◆ Instructions to follow:
The entire listing that follows must be repeated exactly, pictures excluded.

◆ Supplied data:
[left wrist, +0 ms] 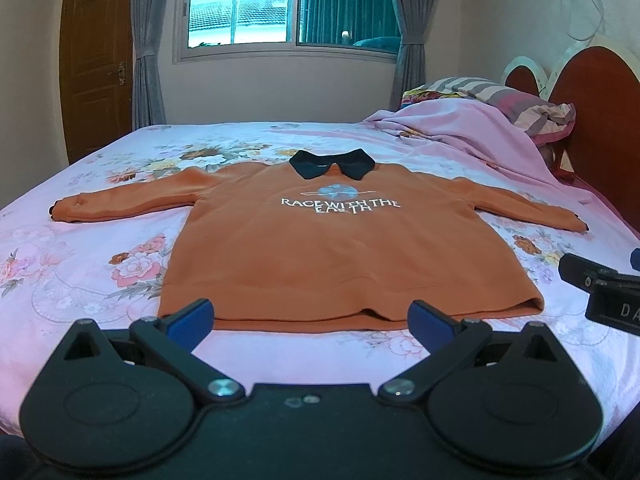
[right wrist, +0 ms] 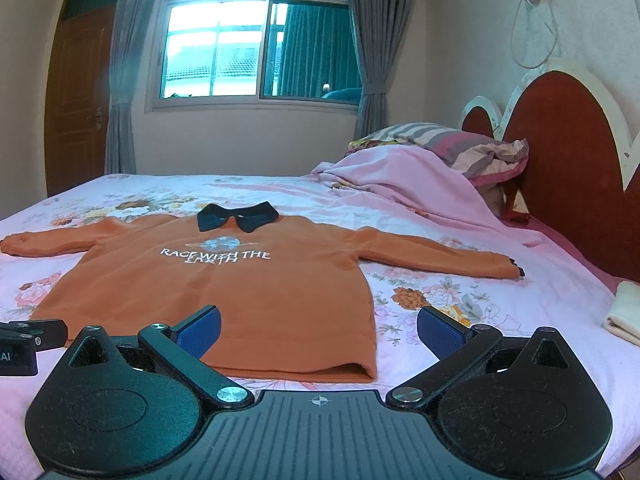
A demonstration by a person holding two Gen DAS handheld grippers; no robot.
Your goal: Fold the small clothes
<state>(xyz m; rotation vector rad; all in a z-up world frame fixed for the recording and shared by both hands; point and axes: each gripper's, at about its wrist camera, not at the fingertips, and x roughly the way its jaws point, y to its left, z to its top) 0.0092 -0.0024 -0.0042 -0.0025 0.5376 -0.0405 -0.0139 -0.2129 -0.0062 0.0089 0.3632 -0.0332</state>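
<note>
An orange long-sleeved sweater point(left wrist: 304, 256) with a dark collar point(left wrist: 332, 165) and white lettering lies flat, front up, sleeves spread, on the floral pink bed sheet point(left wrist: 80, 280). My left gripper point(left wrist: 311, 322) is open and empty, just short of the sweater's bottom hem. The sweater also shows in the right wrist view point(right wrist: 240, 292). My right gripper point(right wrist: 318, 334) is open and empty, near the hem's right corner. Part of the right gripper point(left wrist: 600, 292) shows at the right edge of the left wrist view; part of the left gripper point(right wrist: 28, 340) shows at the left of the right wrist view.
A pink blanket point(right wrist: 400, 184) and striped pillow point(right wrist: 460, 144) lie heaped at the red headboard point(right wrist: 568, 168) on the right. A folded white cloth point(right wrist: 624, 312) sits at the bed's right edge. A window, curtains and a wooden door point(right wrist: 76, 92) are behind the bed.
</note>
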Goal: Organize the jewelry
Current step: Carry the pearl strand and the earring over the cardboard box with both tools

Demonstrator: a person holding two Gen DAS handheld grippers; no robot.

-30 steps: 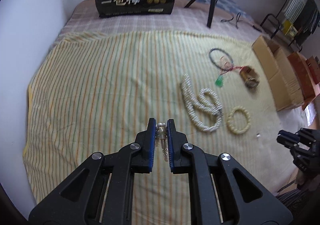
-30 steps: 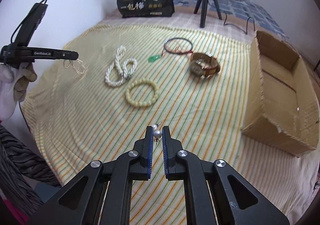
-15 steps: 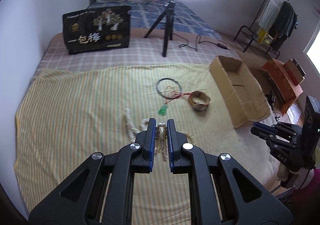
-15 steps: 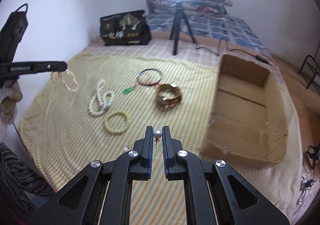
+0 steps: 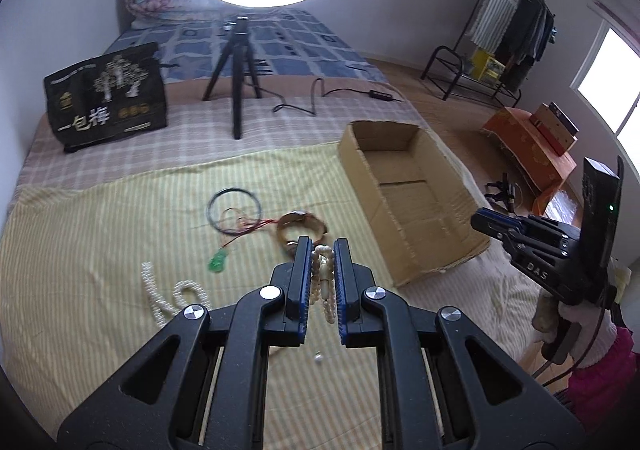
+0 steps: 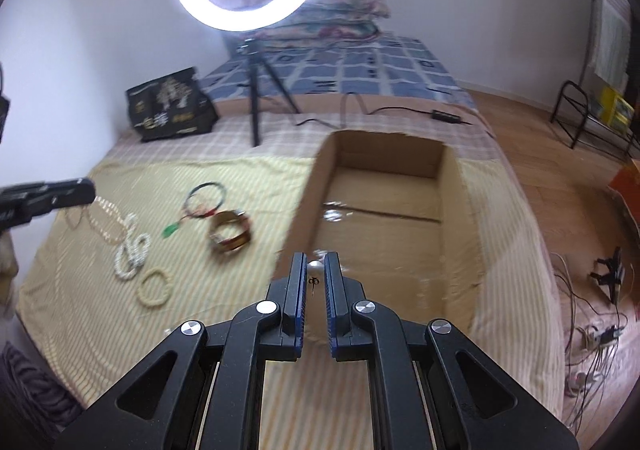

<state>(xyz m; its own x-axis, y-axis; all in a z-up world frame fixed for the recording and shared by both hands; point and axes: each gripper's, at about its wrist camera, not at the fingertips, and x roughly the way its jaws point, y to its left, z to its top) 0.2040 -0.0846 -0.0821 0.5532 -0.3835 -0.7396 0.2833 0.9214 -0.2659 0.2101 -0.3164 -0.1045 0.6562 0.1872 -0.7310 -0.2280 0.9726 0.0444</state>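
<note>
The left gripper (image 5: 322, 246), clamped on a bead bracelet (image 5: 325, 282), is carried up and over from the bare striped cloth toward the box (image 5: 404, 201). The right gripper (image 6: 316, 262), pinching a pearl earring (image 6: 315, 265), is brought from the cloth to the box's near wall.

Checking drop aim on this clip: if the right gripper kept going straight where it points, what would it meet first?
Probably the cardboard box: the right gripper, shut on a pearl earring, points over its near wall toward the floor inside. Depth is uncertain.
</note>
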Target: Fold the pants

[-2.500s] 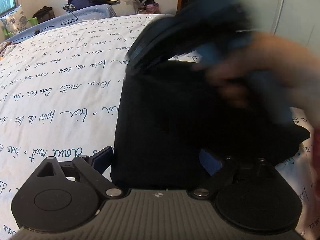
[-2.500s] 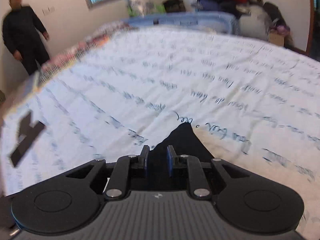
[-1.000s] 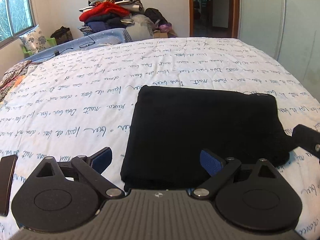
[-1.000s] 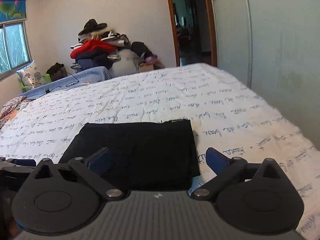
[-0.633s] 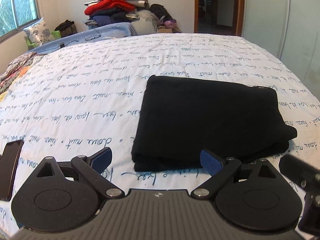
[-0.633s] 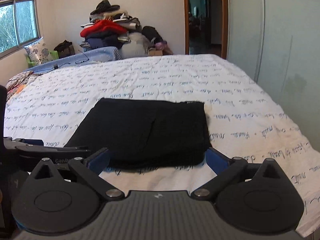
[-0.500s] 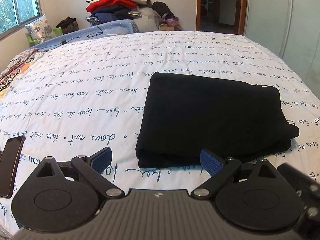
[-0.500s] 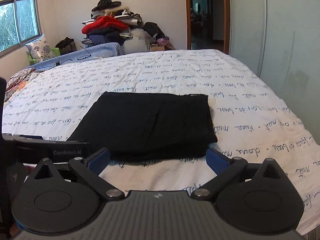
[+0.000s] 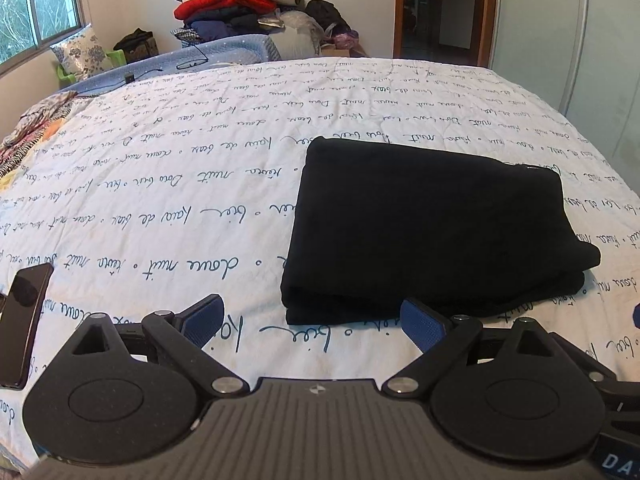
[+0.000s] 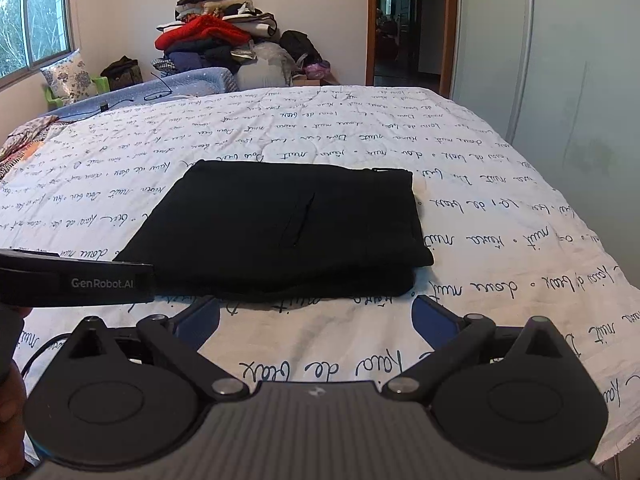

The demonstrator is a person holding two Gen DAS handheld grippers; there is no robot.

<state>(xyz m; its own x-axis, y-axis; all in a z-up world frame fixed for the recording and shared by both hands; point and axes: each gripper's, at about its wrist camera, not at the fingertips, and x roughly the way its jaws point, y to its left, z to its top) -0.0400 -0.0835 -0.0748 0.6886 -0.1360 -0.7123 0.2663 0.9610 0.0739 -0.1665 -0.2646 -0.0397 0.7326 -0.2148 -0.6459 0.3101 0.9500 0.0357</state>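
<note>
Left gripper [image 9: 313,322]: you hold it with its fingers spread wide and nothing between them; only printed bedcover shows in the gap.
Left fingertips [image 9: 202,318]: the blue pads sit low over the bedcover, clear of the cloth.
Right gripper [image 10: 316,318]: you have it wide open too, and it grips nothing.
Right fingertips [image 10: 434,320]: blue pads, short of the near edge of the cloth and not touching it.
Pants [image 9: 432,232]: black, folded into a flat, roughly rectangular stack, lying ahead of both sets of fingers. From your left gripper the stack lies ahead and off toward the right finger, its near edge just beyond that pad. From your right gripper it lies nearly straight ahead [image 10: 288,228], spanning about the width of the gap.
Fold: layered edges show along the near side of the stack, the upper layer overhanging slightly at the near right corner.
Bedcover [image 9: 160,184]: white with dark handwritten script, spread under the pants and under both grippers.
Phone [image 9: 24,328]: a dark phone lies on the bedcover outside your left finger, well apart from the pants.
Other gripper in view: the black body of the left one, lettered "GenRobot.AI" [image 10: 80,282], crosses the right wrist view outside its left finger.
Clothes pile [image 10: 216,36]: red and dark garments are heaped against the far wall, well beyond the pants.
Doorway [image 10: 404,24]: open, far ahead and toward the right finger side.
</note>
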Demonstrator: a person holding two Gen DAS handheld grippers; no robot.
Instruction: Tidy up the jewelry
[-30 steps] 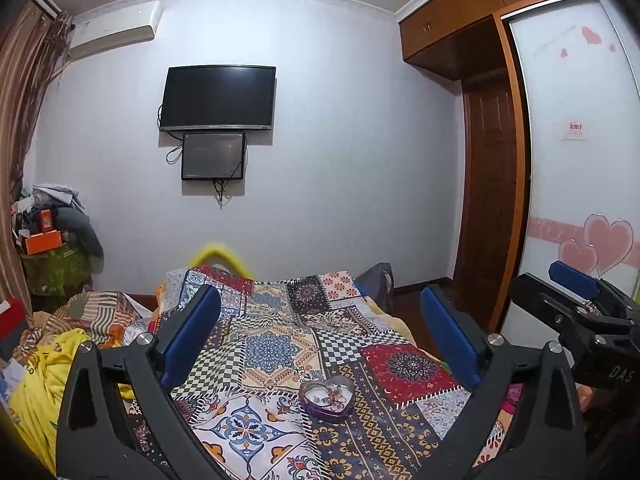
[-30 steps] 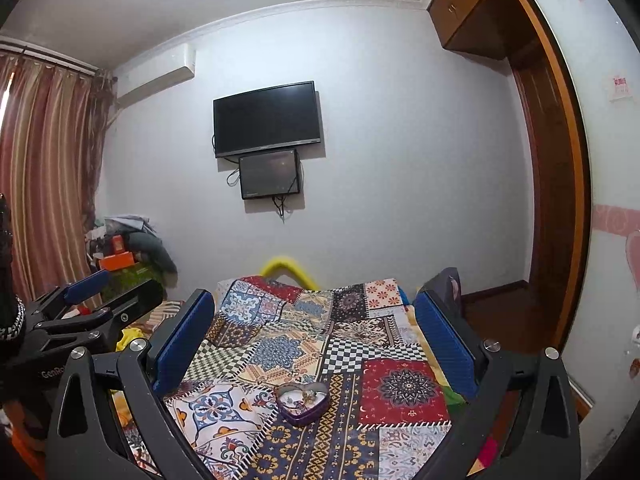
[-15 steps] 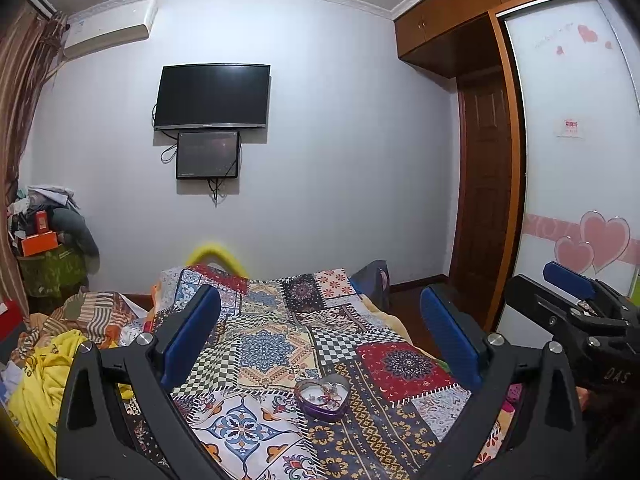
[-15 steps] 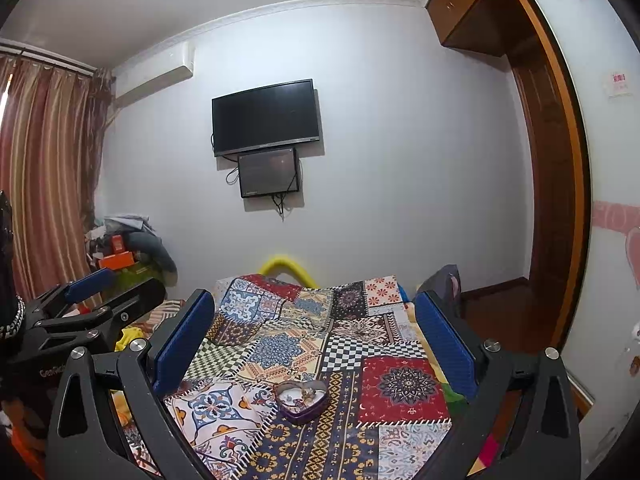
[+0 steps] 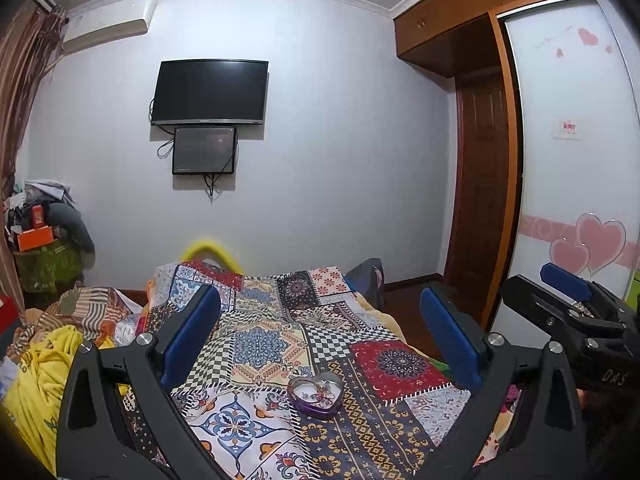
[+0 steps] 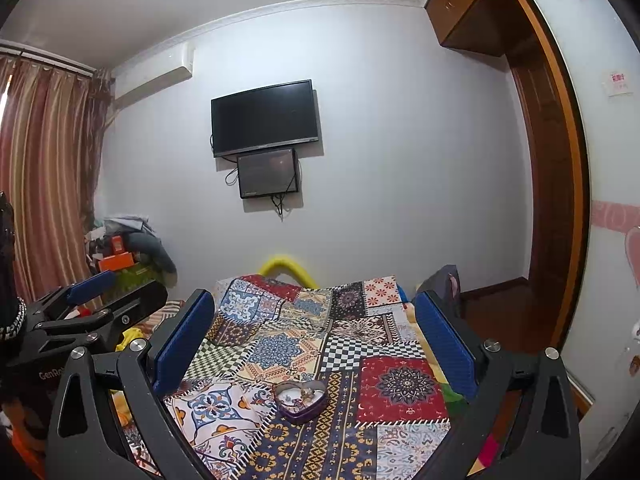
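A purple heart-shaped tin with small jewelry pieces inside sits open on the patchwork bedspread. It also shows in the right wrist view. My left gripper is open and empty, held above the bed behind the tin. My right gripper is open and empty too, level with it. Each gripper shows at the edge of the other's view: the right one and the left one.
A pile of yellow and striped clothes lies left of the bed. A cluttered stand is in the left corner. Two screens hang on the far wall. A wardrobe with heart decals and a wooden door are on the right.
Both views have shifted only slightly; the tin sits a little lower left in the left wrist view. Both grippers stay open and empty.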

◆ Completed task:
[left wrist, +0 ms] 
[right wrist, +0 ms] 
A demonstration by a person holding two Gen DAS handheld grippers; no robot.
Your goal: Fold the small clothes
<state>(xyz m; rotation vector rad; all in a z-up world frame fixed for the recording and shared by both hands; point and axes: each gripper's, at about its wrist camera, not at the fingertips, and x roughly the way its jaws point, y to its left, z to its top) 0.0092 -0.0024 -0.0042 -0.0025 0.5376 -0.0405 -0.0139 -0.2129 -0.0062 0.0089 0.3632 -0.0332</state>
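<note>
An orange long-sleeved sweater point(left wrist: 304, 256) with a dark collar point(left wrist: 332, 165) and white lettering lies flat, front up, sleeves spread, on the floral pink bed sheet point(left wrist: 80, 280). My left gripper point(left wrist: 311, 322) is open and empty, just short of the sweater's bottom hem. The sweater also shows in the right wrist view point(right wrist: 240, 292). My right gripper point(right wrist: 318, 334) is open and empty, near the hem's right corner. Part of the right gripper point(left wrist: 600, 292) shows at the right edge of the left wrist view; part of the left gripper point(right wrist: 28, 340) shows at the left of the right wrist view.
A pink blanket point(right wrist: 400, 184) and striped pillow point(right wrist: 460, 144) lie heaped at the red headboard point(right wrist: 568, 168) on the right. A folded white cloth point(right wrist: 624, 312) sits at the bed's right edge. A window, curtains and a wooden door point(right wrist: 76, 92) are behind the bed.
</note>
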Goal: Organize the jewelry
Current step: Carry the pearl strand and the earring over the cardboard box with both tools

Demonstrator: a person holding two Gen DAS handheld grippers; no robot.

-30 steps: 
-30 steps: 
-15 steps: 
-15 steps: 
+0 steps: 
+0 steps: 

<state>(xyz m; its own x-axis, y-axis; all in a z-up world frame fixed for the recording and shared by both hands; point and axes: each gripper's, at about its wrist camera, not at the fingertips, and x roughly the way its jaws point, y to its left, z to its top) 0.2040 -0.0846 -0.0821 0.5532 -0.3835 -0.7396 0.2833 0.9214 -0.2659 0.2101 -0.3164 -0.1045 0.6562 0.1872 -0.7310 -0.2280 0.9726 0.0444</state>
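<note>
The left gripper (image 5: 322, 246), clamped on a bead bracelet (image 5: 325, 282), is carried up and over from the bare striped cloth toward the box (image 5: 404, 201). The right gripper (image 6: 316, 262), pinching a pearl earring (image 6: 315, 265), is brought from the cloth to the box's near wall.

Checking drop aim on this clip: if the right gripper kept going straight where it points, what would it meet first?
Probably the cardboard box: the right gripper, shut on a pearl earring, points over its near wall toward the floor inside. Depth is uncertain.
</note>
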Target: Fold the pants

[-2.500s] 
[-2.500s] 
[-1.000s] 
[-1.000s] 
[-0.633s] 
[-0.633s] 
[-0.500s] 
[-0.500s] 
[+0.000s] 
[+0.000s] 

The demonstrator is a person holding two Gen DAS handheld grippers; there is no robot.

<state>(xyz m; its own x-axis, y-axis; all in a z-up world frame fixed for the recording and shared by both hands; point and axes: each gripper's, at about its wrist camera, not at the fingertips, and x roughly the way its jaws point, y to its left, z to its top) -0.0400 -0.0835 -0.0748 0.6886 -0.1360 -0.7123 0.2663 0.9610 0.0739 -0.1665 -0.2646 -0.0397 0.7326 -0.2148 -0.6459 0.3101 0.9500 0.0357</state>
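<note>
Left gripper [image 9: 313,322]: you hold it with its fingers spread wide and nothing between them; only printed bedcover shows in the gap.
Left fingertips [image 9: 202,318]: the blue pads sit low over the bedcover, clear of the cloth.
Right gripper [image 10: 316,318]: you have it wide open too, and it grips nothing.
Right fingertips [image 10: 434,320]: blue pads, short of the near edge of the cloth and not touching it.
Pants [image 9: 432,232]: black, folded into a flat, roughly rectangular stack, lying ahead of both sets of fingers. From your left gripper the stack lies ahead and off toward the right finger, its near edge just beyond that pad. From your right gripper it lies nearly straight ahead [image 10: 288,228], spanning about the width of the gap.
Fold: layered edges show along the near side of the stack, the upper layer overhanging slightly at the near right corner.
Bedcover [image 9: 160,184]: white with dark handwritten script, spread under the pants and under both grippers.
Phone [image 9: 24,328]: a dark phone lies on the bedcover outside your left finger, well apart from the pants.
Other gripper in view: the black body of the left one, lettered "GenRobot.AI" [image 10: 80,282], crosses the right wrist view outside its left finger.
Clothes pile [image 10: 216,36]: red and dark garments are heaped against the far wall, well beyond the pants.
Doorway [image 10: 404,24]: open, far ahead and toward the right finger side.
</note>
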Demonstrator: a person holding two Gen DAS handheld grippers; no robot.
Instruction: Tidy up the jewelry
[-30 steps] 
[-30 steps] 
[-15 steps] 
[-15 steps] 
[+0 steps] 
[+0 steps] 
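A purple heart-shaped tin with small jewelry pieces inside sits open on the patchwork bedspread. It also shows in the right wrist view. My left gripper is open and empty, held above the bed behind the tin. My right gripper is open and empty too, level with it. Each gripper shows at the edge of the other's view: the right one and the left one.
A pile of yellow and striped clothes lies left of the bed. A cluttered stand is in the left corner. Two screens hang on the far wall. A wardrobe with heart decals and a wooden door are on the right.
Both views have shifted only slightly; the tin sits a little lower left in the left wrist view. Both grippers stay open and empty.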

No further answer will be given.